_GOAL OF THE EXERCISE_:
Please find the lines in the entries below that contain the word "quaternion", and copy each one.

_EXERCISE INPUT_:
*** Block opens ***
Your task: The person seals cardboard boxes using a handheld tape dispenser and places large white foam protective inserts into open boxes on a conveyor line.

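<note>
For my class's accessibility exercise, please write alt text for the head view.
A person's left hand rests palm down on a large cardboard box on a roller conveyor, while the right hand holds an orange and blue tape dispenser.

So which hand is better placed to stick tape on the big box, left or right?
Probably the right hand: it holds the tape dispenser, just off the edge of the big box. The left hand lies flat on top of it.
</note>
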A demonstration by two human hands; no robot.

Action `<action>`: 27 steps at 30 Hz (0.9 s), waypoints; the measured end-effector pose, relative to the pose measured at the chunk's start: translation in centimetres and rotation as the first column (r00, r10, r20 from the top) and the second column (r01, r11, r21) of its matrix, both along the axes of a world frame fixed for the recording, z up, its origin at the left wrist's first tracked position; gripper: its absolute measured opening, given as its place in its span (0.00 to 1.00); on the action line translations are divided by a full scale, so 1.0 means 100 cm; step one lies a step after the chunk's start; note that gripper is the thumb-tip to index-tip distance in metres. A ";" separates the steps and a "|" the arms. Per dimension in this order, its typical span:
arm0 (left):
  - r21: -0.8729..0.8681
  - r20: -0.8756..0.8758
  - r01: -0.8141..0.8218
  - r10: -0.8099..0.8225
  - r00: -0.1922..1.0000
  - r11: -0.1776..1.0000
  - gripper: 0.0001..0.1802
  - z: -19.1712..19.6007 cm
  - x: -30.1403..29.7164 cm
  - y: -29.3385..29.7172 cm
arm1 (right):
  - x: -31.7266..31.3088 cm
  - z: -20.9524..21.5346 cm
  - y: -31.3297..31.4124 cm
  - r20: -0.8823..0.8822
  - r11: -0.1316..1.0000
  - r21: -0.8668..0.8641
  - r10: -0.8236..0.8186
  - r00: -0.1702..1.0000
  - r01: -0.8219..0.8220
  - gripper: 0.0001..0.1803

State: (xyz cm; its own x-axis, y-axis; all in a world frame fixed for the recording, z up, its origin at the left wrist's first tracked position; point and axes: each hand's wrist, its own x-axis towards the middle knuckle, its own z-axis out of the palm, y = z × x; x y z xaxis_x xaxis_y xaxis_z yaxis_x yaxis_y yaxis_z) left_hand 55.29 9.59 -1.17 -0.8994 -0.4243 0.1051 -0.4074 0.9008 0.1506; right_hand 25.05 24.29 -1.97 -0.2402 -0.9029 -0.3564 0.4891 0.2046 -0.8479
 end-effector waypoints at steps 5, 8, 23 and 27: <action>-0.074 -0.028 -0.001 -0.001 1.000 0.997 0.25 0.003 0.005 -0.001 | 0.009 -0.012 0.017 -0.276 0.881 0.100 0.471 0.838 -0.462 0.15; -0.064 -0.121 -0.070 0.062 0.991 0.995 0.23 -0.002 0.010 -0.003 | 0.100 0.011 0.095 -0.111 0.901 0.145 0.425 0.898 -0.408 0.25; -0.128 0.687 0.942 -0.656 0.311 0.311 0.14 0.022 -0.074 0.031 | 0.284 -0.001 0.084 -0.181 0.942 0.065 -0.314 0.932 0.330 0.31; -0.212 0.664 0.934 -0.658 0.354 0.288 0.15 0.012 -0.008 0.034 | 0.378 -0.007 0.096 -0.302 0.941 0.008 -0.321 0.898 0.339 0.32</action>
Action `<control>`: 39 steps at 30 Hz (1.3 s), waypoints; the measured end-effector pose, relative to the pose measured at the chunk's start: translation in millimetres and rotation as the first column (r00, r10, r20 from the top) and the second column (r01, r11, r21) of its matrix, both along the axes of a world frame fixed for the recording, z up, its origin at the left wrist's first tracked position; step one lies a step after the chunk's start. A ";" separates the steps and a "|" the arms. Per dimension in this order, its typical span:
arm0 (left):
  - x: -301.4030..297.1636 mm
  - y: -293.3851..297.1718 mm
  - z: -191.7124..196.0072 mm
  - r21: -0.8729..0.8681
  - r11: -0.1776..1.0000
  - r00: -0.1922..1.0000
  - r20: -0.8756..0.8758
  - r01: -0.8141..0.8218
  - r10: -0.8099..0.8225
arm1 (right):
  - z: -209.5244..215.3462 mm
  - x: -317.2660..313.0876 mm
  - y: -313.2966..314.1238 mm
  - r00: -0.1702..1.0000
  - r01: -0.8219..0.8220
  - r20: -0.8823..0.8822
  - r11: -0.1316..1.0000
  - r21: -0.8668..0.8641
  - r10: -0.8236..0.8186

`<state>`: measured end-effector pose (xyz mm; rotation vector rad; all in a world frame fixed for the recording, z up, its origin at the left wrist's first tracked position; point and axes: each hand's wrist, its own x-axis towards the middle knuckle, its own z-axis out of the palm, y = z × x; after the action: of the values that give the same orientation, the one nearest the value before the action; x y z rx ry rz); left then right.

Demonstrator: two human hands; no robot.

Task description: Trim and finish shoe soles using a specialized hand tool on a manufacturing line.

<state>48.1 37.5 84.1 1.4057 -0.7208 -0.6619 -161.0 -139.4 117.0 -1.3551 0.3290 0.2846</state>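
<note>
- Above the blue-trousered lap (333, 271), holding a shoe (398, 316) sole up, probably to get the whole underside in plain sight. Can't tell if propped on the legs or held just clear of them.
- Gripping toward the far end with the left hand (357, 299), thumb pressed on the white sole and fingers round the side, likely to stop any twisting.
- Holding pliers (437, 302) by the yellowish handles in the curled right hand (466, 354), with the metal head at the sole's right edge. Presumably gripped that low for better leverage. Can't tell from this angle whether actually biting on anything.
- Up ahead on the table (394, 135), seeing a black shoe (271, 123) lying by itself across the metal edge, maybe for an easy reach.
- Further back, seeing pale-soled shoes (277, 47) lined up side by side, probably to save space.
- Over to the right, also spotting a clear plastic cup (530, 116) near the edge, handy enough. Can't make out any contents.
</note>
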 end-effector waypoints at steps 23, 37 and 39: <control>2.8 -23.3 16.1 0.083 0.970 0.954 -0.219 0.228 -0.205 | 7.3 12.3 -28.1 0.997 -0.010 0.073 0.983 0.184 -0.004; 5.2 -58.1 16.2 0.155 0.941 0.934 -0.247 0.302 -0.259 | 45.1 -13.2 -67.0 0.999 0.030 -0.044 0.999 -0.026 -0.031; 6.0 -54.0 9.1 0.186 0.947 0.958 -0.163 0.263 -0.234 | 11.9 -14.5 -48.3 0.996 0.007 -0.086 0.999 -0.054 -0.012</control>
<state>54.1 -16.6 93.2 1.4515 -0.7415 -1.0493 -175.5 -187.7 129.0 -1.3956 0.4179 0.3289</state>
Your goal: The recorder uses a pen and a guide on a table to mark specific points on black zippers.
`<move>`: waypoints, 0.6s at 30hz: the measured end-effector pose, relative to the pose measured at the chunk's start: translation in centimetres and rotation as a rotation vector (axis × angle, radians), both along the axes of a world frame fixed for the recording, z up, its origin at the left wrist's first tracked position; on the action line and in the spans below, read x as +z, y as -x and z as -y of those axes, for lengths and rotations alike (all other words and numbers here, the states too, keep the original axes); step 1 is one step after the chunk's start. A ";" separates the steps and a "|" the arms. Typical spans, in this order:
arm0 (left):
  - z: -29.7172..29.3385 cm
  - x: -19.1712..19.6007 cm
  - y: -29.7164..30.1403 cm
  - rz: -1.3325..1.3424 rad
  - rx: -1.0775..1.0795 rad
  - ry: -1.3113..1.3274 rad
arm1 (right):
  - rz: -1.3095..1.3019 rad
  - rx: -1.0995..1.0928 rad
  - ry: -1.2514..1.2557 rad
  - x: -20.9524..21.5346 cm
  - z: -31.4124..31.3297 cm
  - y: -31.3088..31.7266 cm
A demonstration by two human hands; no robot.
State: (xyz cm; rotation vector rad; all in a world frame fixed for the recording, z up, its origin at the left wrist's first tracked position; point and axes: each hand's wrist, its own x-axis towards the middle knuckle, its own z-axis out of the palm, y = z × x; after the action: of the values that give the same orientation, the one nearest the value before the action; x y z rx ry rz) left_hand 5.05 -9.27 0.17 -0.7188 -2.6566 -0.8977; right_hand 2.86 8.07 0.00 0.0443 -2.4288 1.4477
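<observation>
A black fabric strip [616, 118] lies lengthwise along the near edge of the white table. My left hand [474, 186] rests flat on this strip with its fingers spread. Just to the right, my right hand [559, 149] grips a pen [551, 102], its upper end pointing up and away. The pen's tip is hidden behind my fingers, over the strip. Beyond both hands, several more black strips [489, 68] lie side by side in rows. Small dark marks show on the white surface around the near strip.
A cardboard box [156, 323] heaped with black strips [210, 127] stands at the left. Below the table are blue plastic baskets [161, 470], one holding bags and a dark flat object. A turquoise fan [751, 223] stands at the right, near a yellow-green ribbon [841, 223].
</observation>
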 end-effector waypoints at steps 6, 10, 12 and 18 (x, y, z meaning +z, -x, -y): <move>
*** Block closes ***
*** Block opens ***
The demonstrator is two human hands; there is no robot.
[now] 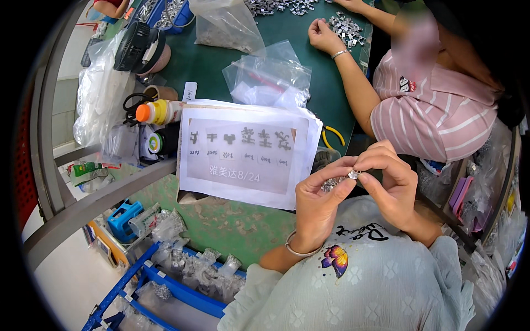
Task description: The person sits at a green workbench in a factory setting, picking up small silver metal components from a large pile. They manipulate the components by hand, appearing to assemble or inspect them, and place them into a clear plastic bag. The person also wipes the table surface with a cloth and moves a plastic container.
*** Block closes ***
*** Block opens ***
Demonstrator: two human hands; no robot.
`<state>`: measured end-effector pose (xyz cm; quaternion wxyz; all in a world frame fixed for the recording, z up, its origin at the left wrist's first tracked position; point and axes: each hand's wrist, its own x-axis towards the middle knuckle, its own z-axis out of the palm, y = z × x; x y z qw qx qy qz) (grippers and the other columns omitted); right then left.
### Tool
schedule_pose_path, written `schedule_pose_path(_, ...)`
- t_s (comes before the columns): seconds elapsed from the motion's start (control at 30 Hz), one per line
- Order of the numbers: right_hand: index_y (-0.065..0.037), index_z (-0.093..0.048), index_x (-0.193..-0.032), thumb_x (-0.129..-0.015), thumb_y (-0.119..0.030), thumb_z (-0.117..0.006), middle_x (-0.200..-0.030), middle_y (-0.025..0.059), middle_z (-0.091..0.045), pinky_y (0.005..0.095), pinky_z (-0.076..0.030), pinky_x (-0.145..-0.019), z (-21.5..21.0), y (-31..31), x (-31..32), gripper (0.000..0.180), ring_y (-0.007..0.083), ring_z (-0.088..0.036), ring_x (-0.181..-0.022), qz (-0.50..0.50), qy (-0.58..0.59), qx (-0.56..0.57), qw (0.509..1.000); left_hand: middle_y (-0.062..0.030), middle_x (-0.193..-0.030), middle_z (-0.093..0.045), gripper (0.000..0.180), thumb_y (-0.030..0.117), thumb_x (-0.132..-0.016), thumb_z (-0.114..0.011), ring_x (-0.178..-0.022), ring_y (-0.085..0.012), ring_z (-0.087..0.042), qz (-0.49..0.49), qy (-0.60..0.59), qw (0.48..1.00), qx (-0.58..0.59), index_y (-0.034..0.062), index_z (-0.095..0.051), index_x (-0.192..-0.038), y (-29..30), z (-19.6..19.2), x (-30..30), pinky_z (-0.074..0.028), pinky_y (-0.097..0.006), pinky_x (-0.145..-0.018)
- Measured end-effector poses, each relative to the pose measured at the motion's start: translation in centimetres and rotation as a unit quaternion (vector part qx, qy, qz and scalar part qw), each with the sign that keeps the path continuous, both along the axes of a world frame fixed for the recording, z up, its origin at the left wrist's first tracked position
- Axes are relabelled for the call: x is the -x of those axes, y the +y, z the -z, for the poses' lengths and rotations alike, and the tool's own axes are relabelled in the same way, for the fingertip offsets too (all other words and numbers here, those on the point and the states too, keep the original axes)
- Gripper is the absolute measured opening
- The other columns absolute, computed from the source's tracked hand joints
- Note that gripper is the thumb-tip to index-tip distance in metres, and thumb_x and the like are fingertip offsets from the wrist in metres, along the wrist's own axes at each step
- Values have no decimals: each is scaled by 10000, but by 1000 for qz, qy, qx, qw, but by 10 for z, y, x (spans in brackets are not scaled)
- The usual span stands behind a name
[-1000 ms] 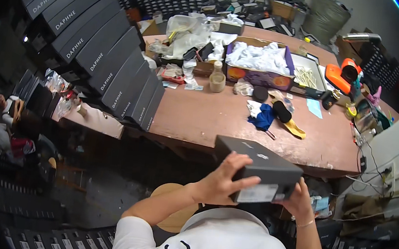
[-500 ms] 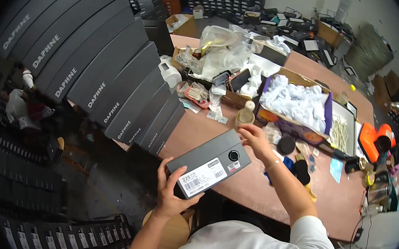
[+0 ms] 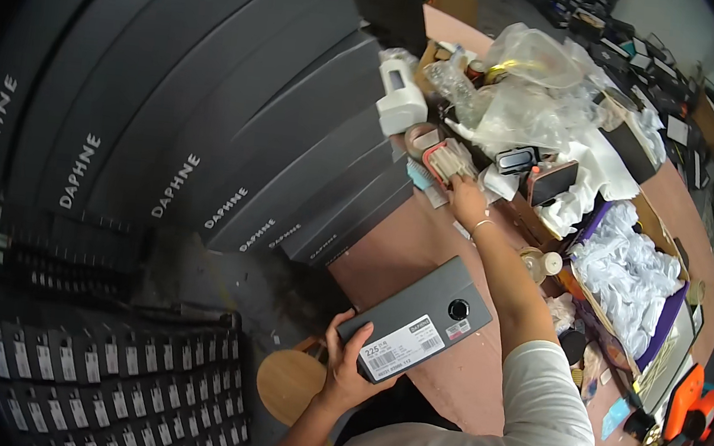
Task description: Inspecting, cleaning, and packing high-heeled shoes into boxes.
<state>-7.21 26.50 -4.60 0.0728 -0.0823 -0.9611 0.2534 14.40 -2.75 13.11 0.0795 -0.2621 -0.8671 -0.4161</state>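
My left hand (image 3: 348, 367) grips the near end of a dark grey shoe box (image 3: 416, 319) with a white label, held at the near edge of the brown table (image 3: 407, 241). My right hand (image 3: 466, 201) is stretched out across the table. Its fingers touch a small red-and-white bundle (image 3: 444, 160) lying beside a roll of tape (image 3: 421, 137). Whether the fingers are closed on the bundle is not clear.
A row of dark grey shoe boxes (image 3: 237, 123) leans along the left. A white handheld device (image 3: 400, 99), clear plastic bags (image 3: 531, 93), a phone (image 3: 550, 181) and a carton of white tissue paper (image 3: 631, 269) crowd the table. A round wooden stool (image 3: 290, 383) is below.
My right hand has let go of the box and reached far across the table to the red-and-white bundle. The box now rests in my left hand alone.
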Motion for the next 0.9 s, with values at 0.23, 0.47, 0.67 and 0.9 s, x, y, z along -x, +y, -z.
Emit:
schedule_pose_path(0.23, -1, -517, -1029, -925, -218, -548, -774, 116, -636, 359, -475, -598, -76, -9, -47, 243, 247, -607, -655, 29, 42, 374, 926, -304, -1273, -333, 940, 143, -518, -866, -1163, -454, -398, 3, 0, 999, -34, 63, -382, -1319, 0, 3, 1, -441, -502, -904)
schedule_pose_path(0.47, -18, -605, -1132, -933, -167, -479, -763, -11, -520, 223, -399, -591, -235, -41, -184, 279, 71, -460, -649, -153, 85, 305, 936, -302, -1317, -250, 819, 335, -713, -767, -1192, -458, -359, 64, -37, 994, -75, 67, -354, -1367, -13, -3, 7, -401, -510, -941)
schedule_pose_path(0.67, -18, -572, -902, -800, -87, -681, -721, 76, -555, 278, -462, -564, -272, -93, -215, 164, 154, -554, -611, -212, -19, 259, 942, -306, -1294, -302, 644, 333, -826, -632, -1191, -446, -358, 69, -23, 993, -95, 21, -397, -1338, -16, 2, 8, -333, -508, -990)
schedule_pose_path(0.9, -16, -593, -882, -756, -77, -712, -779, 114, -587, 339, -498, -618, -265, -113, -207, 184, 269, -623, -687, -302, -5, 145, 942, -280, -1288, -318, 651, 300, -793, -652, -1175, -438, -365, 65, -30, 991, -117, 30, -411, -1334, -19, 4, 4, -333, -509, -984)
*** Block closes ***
_RESULT_:
`<state>`: measured end-effector pose (xyz cm; quaternion wxyz; all in a world frame fixed for the recording, z up, its origin at the left wrist's first tracked position; point and axes: each hand's wrist, its own x-axis towards the middle knuckle, its own z-axis out of the palm, y = z × x; x y z qw qx qy qz) (grippers and the other columns omitted); right then left.
- Measured end-effector poses, each relative to the pose measured at the motion's start: translation in centimetres and rotation as a unit quaternion (vector part qx, qy, qz and scalar part qw), each with the sign that keeps the path continuous, both along the axes of a world frame fixed for the recording, z up, its origin at the left wrist's first tracked position

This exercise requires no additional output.